EXERCISE:
For the records below, tally the lines that include the word "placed" and give only the tally.

Dataset entries

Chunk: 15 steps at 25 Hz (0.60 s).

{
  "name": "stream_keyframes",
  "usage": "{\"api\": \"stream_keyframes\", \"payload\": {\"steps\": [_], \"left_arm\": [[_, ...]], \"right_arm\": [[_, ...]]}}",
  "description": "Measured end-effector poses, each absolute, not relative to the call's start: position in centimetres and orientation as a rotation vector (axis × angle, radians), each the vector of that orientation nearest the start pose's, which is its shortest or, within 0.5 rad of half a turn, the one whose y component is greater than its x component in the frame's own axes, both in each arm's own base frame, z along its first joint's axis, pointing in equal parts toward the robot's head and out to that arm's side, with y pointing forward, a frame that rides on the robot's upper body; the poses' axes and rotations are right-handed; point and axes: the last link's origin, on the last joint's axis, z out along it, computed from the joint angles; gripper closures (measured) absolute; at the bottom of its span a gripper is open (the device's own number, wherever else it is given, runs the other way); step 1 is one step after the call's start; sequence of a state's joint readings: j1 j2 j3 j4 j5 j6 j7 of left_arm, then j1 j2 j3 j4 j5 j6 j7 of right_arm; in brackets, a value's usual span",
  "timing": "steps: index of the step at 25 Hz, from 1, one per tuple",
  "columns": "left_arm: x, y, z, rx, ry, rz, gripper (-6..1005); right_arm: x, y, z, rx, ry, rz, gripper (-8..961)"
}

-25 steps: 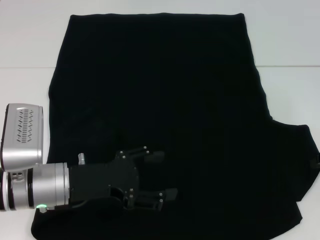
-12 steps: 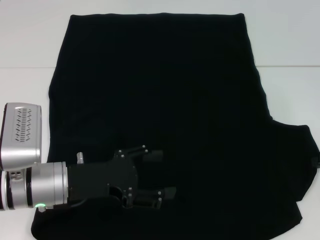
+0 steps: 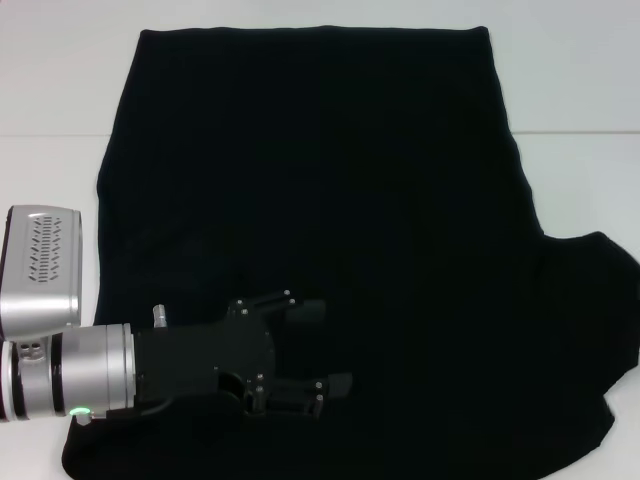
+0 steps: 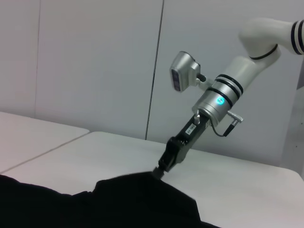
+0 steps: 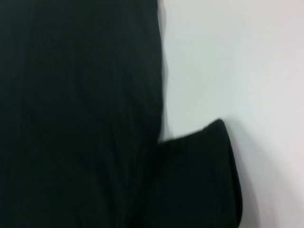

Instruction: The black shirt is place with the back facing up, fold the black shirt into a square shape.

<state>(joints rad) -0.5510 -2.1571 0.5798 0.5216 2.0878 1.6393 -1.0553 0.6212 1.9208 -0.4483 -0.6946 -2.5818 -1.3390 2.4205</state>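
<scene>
The left gripper [image 3: 315, 347] is hovering with fingers spread over the near left part of the black shirt [image 3: 330, 200], which is lying flat on the white table [image 3: 570, 90]; the right gripper [image 4: 159, 172] is pinching the shirt's far sleeve, lifting it

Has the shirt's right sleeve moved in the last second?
Yes. The sleeve of the shirt has drawn inward and up from the head view's right edge, lifted by the right tool.
</scene>
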Motion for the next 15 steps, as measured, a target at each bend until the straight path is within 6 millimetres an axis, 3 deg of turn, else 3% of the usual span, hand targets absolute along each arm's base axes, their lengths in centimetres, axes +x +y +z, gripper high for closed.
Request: {"api": "stream_keyframes", "payload": {"steps": [15], "left_arm": [[-24.5,29.3,-4.9,-2.833,-0.377,-0.893,80]], "right_arm": [[36.1,36.3,8.8,-1.899,1.706,0.322,928]]}}
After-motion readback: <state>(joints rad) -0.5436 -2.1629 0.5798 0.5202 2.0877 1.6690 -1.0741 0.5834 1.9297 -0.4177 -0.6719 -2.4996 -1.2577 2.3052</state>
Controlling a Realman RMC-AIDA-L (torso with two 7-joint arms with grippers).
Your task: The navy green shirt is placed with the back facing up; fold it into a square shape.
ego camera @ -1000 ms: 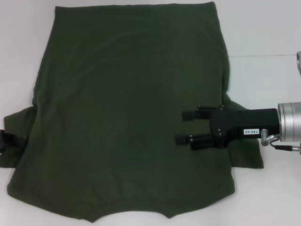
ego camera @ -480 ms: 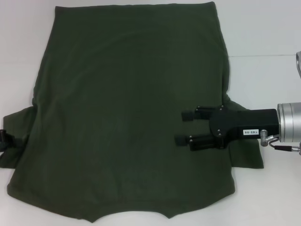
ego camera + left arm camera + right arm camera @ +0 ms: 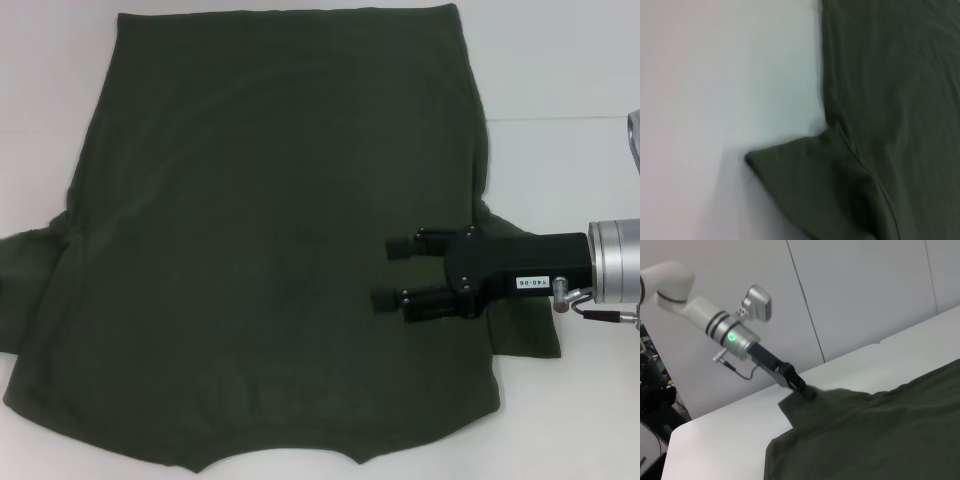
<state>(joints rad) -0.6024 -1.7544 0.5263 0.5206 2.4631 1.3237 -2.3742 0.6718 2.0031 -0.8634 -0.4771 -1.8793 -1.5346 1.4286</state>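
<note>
Head view showed the navy green shirt (image 3: 260,250) lying flat, long axis running near-to-far, hem far. Right gripper (image 3: 392,272) hovered over it with fingers apart; left gripper (image 3: 807,391) touched the sleeve, its grip state untellable.

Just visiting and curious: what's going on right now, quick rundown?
Right gripper open, above the navy green shirt near its right sleeve. Left gripper at the left sleeve. Shirt flat on the white table, not folded. Nothing in the way.

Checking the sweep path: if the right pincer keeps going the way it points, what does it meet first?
Only the shirt. The right pincer, open, points toward the robot's left across the cloth. How high it rides above the fabric is unclear, so it may skim or snag; nothing else stands in that line.
</note>
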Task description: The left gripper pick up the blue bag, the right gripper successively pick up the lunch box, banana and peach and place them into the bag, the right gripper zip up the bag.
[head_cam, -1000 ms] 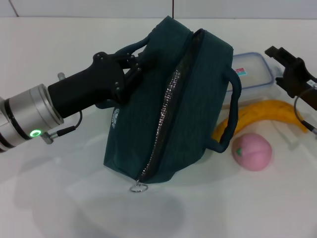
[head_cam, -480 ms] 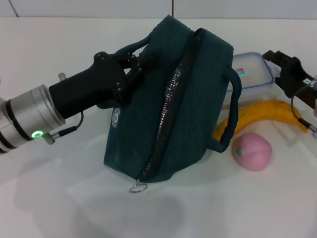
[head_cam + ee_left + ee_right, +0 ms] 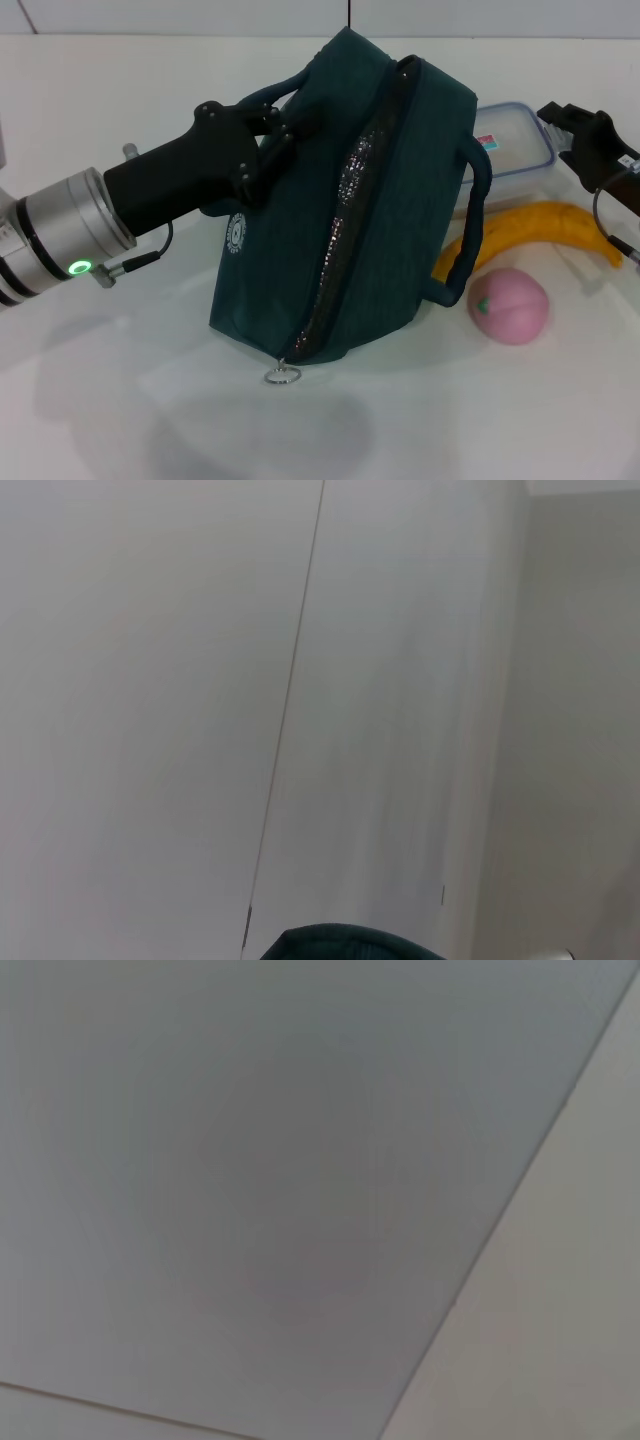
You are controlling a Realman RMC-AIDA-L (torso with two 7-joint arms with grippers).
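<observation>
Head view: the left gripper (image 3: 272, 140) is clamped on the near cord handle of the blue bag (image 3: 340, 200), holding it propped up on the bench with its long zipper open and the foil lining showing along the slit. Against half a second ago the bag has tipped slightly more upright and the arm has risen a touch, so the mouth is better presented. The right gripper (image 3: 580, 125) hangs over the bench's right edge, just beyond the far-right corner of the lunch box (image 3: 510, 145); it has drifted a little back toward that edge, its fingers parted and holding nothing. The lunch box lies behind the bag, the banana (image 3: 540, 228) in front of it, and the peach (image 3: 510, 305) nearer the front edge, all outside the bag. I judge the loading has not begun, with the lunch box the first pick.

Left wrist view: mostly a pale wall, with a sliver of the bag's fabric at the frame edge.

Right wrist view: only blank pale surface, no fingers.
</observation>
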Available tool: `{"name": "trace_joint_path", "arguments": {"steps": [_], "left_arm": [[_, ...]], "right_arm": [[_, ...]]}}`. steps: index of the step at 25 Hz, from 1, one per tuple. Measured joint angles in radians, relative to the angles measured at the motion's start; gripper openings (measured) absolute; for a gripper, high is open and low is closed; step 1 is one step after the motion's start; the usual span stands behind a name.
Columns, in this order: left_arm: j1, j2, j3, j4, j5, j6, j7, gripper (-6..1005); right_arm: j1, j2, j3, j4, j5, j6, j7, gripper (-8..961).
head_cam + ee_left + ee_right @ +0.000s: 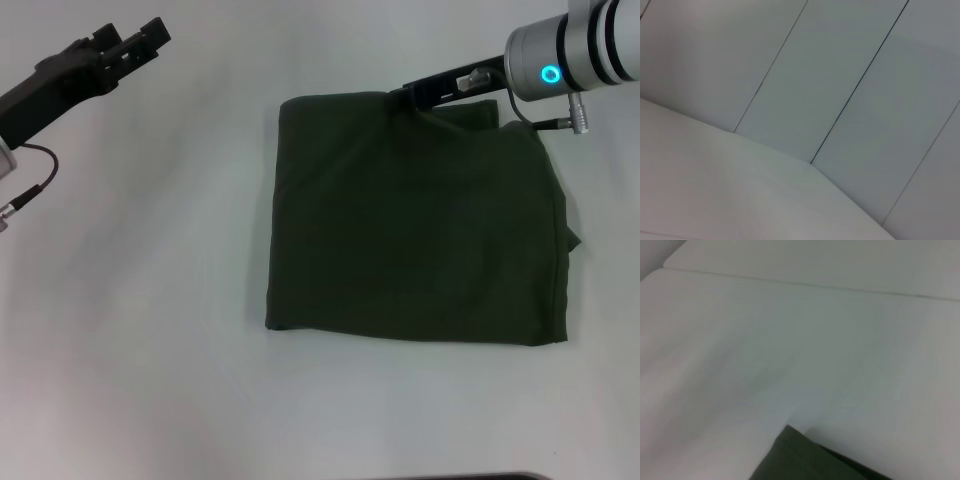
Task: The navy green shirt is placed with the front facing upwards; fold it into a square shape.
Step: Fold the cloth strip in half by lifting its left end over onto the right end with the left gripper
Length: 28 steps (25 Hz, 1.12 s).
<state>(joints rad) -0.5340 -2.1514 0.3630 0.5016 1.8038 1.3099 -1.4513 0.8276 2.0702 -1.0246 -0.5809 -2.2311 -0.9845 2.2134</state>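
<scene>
In the head view, the left gripper [150,38] hangs over the bare white table [140,300] at the far left, well apart from the cloth; its dark fingers point toward the far side, and whether they are parted or closed cannot be told from this angle. A thin black cable [30,190] loops below the left arm near the picture's edge. The left wrist view shows only pale panels with thin dark seams and a stretch of white surface, with no cloth in it. Toward the middle and right of the table lies the navy green shirt [415,225], folded into a roughly square, flat block with no lettering showing. Its left and near edges run fairly straight, while its right edge bulges a little, with a small flap of cloth sticking out partway along. At the shirt's far edge, right of centre, the right gripper [405,97] reaches in low from the upper right, its dark tip touching or just above the cloth there; its grip cannot be made out. Behind it the silver wrist of the right arm carries a glowing blue ring [550,74]. The right wrist view shows one dark green corner of the shirt [805,460] resting on the white table [790,340].
</scene>
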Motion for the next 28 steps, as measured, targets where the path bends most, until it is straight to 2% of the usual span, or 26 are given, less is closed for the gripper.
{"name": "trace_joint_path", "arguments": {"steps": [12,21,24,28], "left_arm": [[0.001,-0.001,-0.001,0.000,-0.001,0.001,0.000,948],[0.005,-0.001,-0.004,0.000,-0.003,0.001,0.000,948],[0.005,-0.001,-0.003,0.000,-0.004,0.000,0.000,948],[0.005,-0.001,-0.001,0.000,-0.004,0.000,0.000,948]], "right_arm": [[0.042,0.012,-0.008,0.009,-0.006,0.059,0.001,51],[0.031,0.013,-0.007,0.012,0.000,0.085,0.001,60],[0.023,0.015,-0.002,0.012,0.002,0.109,0.001,281],[-0.004,0.016,0.008,0.007,0.010,0.165,0.003,378]]}}
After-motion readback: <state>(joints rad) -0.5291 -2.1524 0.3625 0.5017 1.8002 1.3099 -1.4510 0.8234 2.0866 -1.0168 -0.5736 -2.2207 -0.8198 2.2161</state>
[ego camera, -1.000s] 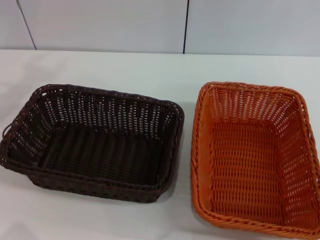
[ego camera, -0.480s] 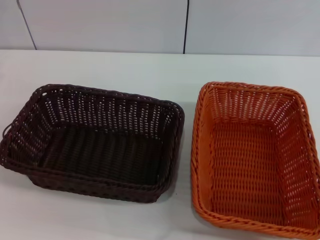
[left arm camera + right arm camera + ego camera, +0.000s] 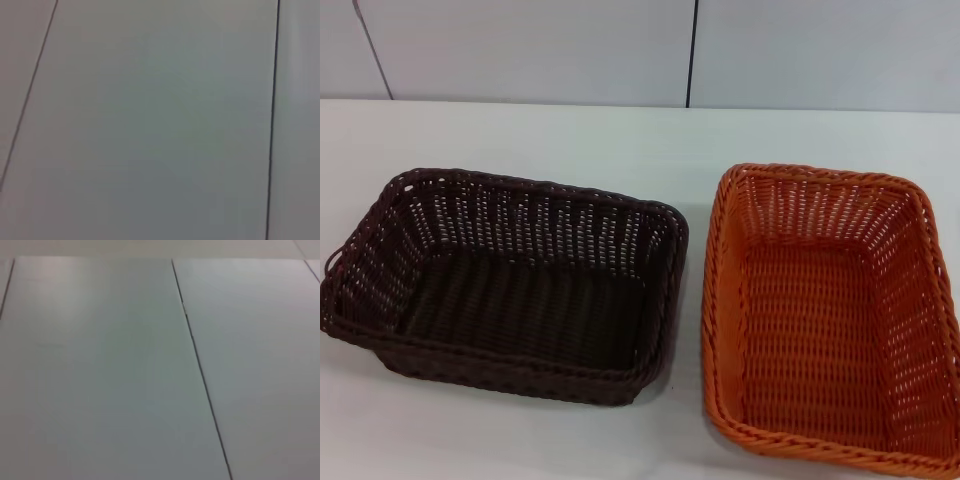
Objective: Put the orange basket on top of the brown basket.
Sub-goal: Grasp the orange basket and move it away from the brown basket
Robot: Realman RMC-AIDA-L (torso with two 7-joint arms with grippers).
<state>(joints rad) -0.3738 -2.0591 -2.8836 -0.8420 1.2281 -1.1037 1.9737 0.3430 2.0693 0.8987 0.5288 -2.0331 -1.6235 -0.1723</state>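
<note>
The orange basket [image 3: 825, 312] stands upright on the white table at the right in the head view, its near right corner cut off by the picture's edge. The brown basket [image 3: 510, 282] stands upright to its left, a narrow gap of table between the two. Both baskets hold nothing. Neither gripper nor arm shows in the head view. Both wrist views show only pale panels with thin dark seams.
The white table [image 3: 620, 140] stretches behind the baskets to a pale panelled wall [image 3: 530, 50]. A strip of table lies in front of the brown basket.
</note>
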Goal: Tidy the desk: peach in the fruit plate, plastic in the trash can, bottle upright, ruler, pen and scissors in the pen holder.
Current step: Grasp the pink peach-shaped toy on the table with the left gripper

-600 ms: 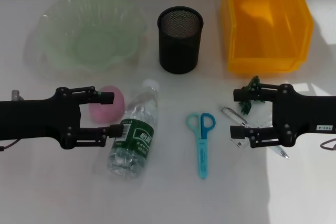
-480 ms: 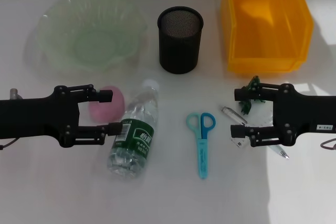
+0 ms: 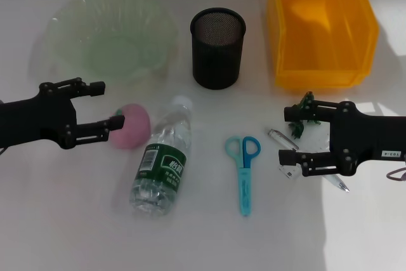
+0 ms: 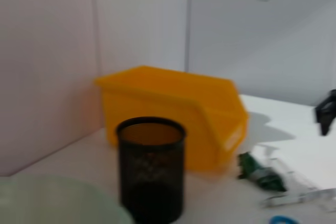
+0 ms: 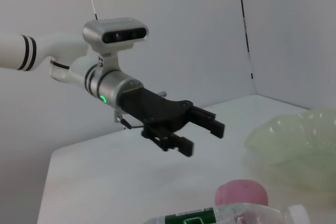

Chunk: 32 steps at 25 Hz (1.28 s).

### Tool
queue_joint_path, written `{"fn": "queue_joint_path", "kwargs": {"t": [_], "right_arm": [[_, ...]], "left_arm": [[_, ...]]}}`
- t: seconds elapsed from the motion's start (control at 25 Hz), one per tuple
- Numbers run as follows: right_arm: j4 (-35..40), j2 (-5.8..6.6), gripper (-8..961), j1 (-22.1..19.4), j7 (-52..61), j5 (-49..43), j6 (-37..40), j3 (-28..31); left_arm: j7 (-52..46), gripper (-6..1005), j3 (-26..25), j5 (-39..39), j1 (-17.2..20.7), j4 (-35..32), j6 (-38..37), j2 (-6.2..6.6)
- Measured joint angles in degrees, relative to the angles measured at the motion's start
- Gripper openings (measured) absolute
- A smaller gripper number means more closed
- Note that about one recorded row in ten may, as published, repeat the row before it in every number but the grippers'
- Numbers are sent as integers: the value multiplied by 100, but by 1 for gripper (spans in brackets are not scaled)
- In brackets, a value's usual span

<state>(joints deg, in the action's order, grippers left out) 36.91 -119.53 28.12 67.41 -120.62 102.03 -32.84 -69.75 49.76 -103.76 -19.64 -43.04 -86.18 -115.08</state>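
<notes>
Left gripper (image 3: 109,104), jaws wide, hangs at frame left beside the peach (image 3: 130,125), apparently aligning to grasp it for the fruit plate (image 3: 63,26) above. Right gripper (image 3: 293,134), also wide, idles over the ruler (image 3: 282,139) at right.

Along the back of the surface (image 3: 203,239) stand three things: the fruit plate (image 3: 108,36) on the left, the pen holder (image 3: 217,47) in the middle, the trash can (image 3: 320,26) on the right. In front of the plate lies the peach (image 3: 132,125), with the bottle (image 3: 162,160) lying just to its right, cap toward the pen holder. The scissors (image 3: 243,169) lie right of the bottle. Farther right are the ruler (image 3: 283,141), the pen (image 3: 338,184) and the plastic (image 3: 303,118), near each other before the trash can.
</notes>
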Motion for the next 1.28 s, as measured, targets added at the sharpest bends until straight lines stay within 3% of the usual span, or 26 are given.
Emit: {"fn": "queue_joint_path", "kwargs": {"t": [0.24,0.4,0.76,1.28], "right_arm": [[1,0,837,0,0,3,-8,11],[0,0,838,0,0,4,-8,15],[0,0,838,-2,0,4,-10,7],[-121,9,838,-18,0,4,-155,-6]], "left_arm": [[102,780,85,-339,-57,51,632,-104],[96,780,86,-691,-96,54,796,-242],[111,778,348,-920,-234,131,1144,-312],[-220,421,1039,-918,-240,105,2329,-354]]}}
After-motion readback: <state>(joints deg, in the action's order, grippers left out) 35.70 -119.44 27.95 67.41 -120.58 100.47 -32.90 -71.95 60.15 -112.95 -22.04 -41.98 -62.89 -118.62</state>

OUTPUT OF THE EXERCISE:
2